## The problem
Instruction for the entries that follow: retype exactly the lines from the line with "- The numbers" to the line with "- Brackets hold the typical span", both included, and omit all others.

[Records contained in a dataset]
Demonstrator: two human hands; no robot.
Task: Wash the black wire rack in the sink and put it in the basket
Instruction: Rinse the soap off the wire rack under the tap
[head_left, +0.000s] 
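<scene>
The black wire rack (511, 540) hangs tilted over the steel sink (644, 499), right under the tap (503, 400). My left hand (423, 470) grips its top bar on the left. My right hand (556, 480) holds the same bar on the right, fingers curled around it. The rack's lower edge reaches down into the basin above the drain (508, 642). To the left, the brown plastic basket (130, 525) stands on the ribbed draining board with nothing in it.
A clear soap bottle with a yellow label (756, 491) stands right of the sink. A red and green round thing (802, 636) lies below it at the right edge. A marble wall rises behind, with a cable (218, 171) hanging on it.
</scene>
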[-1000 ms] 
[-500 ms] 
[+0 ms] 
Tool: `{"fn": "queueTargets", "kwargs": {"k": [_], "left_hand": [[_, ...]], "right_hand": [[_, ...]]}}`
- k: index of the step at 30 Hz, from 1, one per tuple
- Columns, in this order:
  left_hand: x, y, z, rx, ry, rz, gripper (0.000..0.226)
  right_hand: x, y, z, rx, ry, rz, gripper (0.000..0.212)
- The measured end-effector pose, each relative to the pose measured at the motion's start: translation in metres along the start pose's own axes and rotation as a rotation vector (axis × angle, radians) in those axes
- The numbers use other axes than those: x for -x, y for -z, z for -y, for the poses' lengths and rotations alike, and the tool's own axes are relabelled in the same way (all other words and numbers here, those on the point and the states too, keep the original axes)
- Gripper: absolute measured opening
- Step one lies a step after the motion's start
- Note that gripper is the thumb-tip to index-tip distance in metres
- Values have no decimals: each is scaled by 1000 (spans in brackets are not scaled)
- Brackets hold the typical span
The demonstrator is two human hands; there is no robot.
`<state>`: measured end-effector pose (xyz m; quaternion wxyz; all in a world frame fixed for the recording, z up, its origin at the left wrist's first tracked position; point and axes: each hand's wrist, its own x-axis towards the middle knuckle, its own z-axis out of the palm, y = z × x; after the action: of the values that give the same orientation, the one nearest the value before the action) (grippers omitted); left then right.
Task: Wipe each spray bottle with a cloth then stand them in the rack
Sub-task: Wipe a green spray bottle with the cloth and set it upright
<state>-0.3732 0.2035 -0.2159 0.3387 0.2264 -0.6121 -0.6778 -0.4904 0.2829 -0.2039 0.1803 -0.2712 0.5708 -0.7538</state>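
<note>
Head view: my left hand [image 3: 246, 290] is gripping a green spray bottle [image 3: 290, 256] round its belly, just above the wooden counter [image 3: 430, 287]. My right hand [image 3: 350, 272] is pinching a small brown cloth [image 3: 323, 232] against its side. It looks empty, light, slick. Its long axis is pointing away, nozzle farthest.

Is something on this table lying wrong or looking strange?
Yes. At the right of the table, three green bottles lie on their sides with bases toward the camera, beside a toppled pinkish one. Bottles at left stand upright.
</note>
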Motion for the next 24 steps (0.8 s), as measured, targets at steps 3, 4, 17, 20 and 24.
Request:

## Task output
- The numbers use other axes than those: x for -x, y for -z, z for -y, for the poses' lengths and rotations alike, and the tool's own axes are relabelled in the same way (all other words and numbers here, those on the point and the states too, keep the original axes)
- Gripper: absolute measured opening
- Step one lies a step after the motion's start
- Note that gripper is the thumb-tip to index-tip distance in metres
- Values have no decimals: each is scaled by 1000 (spans in brackets are not scaled)
- Brackets hold the typical span

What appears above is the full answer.